**Work to be completed**: Begin at the line below that has "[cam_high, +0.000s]". Stop after the line that has "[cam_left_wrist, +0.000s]", repeating each line exactly and leaving out the pictures.

**Records from a data source**:

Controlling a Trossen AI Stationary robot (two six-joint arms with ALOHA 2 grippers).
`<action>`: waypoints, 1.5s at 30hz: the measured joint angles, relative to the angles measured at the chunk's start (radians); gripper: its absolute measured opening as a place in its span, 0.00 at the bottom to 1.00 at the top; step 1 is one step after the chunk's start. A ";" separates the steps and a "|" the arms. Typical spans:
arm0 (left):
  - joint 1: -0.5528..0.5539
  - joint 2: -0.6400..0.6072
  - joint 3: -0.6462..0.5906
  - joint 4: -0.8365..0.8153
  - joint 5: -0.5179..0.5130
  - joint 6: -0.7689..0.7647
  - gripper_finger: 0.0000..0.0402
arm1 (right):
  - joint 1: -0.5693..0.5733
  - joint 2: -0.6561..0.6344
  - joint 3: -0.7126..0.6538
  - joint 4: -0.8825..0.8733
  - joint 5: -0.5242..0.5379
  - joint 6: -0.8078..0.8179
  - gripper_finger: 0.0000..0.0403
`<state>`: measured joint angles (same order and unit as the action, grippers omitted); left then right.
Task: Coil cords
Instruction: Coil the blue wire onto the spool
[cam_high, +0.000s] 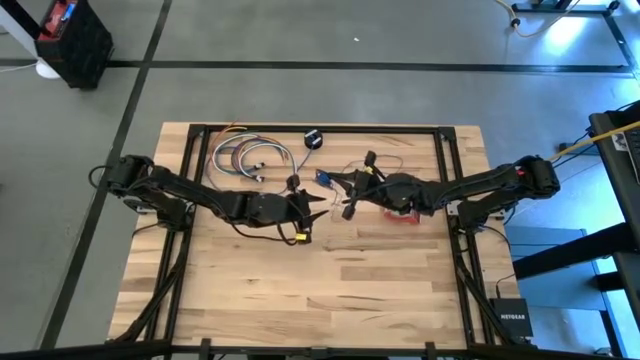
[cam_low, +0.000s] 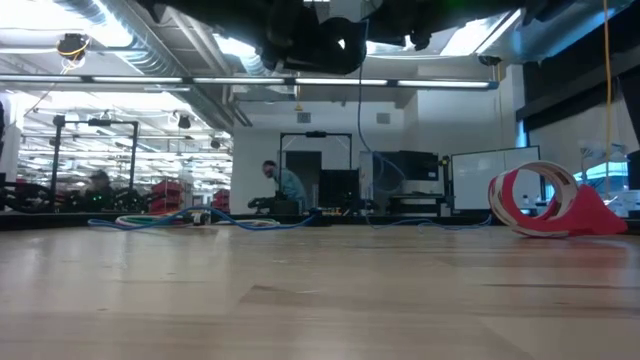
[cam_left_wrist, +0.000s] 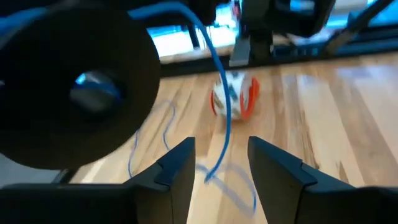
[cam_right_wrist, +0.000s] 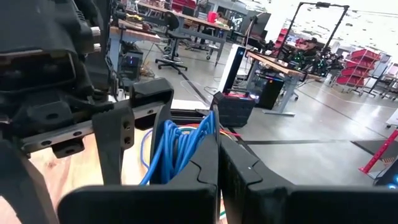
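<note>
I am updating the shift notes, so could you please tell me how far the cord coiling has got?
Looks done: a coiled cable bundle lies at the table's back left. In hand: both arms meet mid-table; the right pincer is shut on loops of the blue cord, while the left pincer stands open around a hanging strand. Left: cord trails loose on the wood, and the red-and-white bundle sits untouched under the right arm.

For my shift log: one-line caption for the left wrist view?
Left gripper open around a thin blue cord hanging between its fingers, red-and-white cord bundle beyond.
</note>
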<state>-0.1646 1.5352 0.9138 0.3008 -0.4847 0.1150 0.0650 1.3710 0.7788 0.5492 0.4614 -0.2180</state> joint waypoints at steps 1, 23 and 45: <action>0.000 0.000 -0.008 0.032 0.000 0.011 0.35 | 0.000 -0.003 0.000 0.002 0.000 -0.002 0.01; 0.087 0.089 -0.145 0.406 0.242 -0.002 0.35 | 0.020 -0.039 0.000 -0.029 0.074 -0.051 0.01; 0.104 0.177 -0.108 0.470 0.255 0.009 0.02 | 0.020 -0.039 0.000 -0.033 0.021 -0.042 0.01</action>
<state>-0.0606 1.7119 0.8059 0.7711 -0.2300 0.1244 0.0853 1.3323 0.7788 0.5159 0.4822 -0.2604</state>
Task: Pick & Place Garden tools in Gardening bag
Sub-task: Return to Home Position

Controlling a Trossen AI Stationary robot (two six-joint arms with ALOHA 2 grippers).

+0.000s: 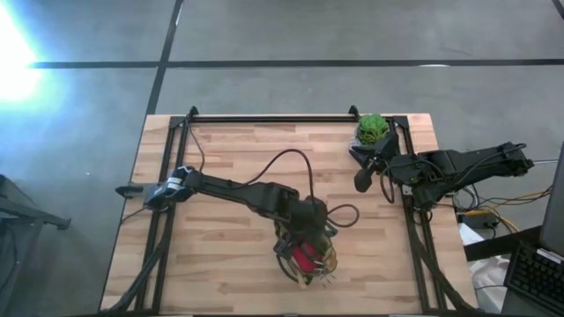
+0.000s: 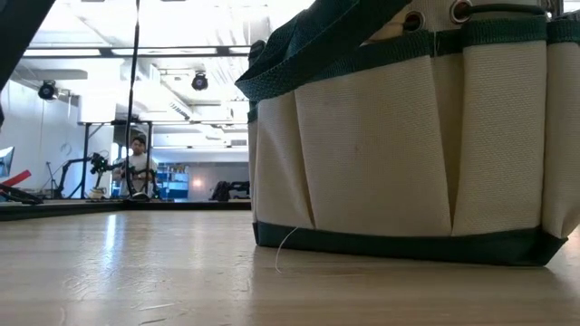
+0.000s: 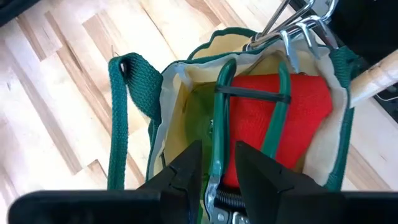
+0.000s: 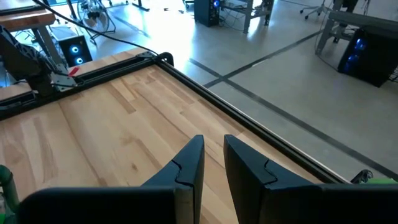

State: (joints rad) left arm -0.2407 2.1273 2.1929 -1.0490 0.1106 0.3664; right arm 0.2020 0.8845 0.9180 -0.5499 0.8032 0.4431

**Output of the exercise**:
[cam_high, +0.000s] 
[cam_low, +0.000s] 
[cam_left_wrist, +0.000s] 

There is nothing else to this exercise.